• [EXERCISE DIRECTIONS] Please retype all of the entries that follow, leaving the images out.
• • • •
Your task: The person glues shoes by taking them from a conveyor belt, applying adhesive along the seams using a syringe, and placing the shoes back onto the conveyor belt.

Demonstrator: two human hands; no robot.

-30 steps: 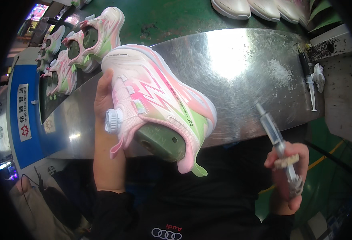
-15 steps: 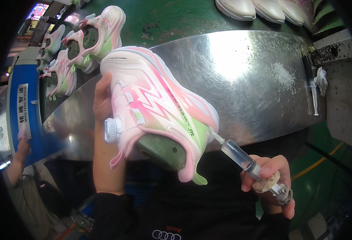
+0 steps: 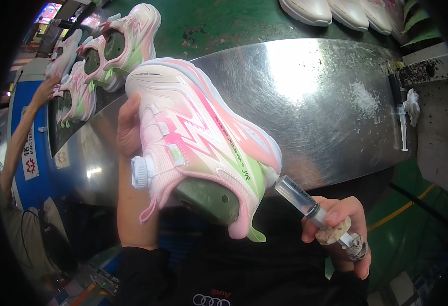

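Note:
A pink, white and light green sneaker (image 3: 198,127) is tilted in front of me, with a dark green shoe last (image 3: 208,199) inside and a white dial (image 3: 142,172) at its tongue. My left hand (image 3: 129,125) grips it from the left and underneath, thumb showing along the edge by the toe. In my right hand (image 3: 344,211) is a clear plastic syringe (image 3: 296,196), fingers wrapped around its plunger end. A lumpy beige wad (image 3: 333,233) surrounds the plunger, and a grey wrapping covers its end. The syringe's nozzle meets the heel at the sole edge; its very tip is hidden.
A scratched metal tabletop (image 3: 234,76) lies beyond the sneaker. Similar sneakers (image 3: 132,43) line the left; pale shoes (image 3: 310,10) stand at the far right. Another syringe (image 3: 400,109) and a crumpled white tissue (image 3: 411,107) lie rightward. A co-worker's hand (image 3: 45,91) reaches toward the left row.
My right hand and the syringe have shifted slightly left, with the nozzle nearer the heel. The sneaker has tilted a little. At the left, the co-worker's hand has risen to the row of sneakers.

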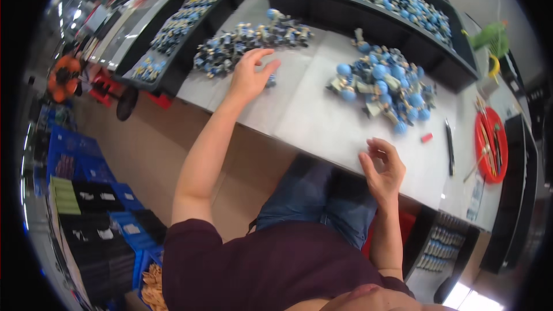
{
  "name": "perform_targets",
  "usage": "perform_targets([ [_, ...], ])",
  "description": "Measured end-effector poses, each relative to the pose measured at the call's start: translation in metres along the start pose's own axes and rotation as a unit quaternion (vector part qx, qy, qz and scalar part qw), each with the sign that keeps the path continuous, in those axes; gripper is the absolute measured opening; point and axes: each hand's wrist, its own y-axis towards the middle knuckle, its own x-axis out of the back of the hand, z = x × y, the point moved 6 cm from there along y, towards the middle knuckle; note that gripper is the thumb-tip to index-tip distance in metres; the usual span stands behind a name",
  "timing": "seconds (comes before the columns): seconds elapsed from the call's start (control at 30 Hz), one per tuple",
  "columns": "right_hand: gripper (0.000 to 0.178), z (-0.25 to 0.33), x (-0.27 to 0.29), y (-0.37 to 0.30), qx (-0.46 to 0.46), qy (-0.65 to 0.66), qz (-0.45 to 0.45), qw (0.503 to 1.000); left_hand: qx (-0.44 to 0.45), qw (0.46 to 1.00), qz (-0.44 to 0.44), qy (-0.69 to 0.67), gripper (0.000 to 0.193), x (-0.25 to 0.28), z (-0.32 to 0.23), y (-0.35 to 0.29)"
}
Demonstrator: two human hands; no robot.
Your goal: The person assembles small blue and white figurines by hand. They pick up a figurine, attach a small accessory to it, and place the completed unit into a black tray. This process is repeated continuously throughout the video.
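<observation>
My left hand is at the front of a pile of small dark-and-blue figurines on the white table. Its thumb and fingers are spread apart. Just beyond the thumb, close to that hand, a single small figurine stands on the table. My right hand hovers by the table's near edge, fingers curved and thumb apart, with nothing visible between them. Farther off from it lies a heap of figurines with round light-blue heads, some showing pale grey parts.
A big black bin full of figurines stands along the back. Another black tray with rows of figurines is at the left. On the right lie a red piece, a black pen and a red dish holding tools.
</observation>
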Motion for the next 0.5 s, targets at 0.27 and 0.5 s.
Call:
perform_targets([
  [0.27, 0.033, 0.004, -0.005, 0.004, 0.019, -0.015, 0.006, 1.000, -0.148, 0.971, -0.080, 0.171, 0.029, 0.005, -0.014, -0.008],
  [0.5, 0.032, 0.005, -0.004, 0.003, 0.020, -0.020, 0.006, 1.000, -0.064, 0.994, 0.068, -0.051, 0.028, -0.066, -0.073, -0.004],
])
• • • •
• [COMPLETED TASK]
Your task: The person glues shoes by taking them from a conveyor belt, applying adhesive along the seams using a syringe, and placing the shoes back onto the conveyor belt.

Demonstrator: two human hands; no robot.

-30 steps: 
-15 steps: 
+0 steps: 

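Note:
A pink, white and light green sneaker (image 3: 198,127) is tilted in front of me, with a dark green shoe last (image 3: 208,199) inside and a white dial (image 3: 142,172) at its tongue. My left hand (image 3: 129,125) grips it from the left and underneath, thumb showing along the edge by the toe. In my right hand (image 3: 344,211) is a clear plastic syringe (image 3: 296,196), fingers wrapped around its plunger end. A lumpy beige wad (image 3: 333,233) surrounds the plunger, and a grey wrapping covers its end. The syringe's nozzle meets the heel at the sole edge; its very tip is hidden.
A scratched metal tabletop (image 3: 234,76) lies beyond the sneaker. Similar sneakers (image 3: 132,43) line the left; pale shoes (image 3: 310,10) stand at the far right. Another syringe (image 3: 400,109) and a crumpled white tissue (image 3: 411,107) lie rightward. A co-worker's hand (image 3: 45,91) reaches toward the left row.
My right hand and the syringe have shifted slightly left, with the nozzle nearer the heel. The sneaker has tilted a little. At the left, the co-worker's hand has risen to the row of sneakers.
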
{
  "name": "perform_targets",
  "usage": "perform_targets([ [_, ...], ])",
  "description": "Measured end-effector poses, each relative to the pose measured at the call's start: translation in metres along the start pose's own axes and rotation as a unit quaternion (vector part qx, qy, qz and scalar part qw), each with the sign that keeps the path continuous, in those axes; gripper is the absolute measured opening; point and axes: each hand's wrist, its own y-axis towards the middle knuckle, its own x-axis out of the back of the hand, z = x × y, the point moved 6 cm from there along y, towards the middle knuckle; note that gripper is the thumb-tip to index-tip distance in metres; the usual span stands behind a name",
  "timing": "seconds (comes before the columns): seconds elapsed from the call's start (control at 30 Hz), one per tuple",
  "columns": "right_hand: gripper (0.000 to 0.178), z (-0.25 to 0.33), x (-0.27 to 0.29), y (-0.37 to 0.30), qx (-0.46 to 0.46), qy (-0.65 to 0.66), qz (-0.45 to 0.45), qw (0.503 to 1.000); left_hand: qx (-0.44 to 0.45), qw (0.46 to 1.00), qz (-0.44 to 0.44), qy (-0.69 to 0.67), gripper (0.000 to 0.193), x (-0.25 to 0.28), z (-0.32 to 0.23), y (-0.35 to 0.29)"
}
Demonstrator: two human hands; no robot.
Your goal: The person assembles small blue and white figurines by hand. They pick up a figurine, attach a small accessory to it, and place the completed unit into a black tray. This process is repeated continuously throughout the video.
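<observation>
My left hand is at the front of a pile of small dark-and-blue figurines on the white table. Its thumb and fingers are spread apart. Just beyond the thumb, close to that hand, a single small figurine stands on the table. My right hand hovers by the table's near edge, fingers curved and thumb apart, with nothing visible between them. Farther off from it lies a heap of figurines with round light-blue heads, some showing pale grey parts.
A big black bin full of figurines stands along the back. Another black tray with rows of figurines is at the left. On the right lie a red piece, a black pen and a red dish holding tools.
</observation>
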Motion for the next 0.5 s, targets at 0.27 and 0.5 s.
Call:
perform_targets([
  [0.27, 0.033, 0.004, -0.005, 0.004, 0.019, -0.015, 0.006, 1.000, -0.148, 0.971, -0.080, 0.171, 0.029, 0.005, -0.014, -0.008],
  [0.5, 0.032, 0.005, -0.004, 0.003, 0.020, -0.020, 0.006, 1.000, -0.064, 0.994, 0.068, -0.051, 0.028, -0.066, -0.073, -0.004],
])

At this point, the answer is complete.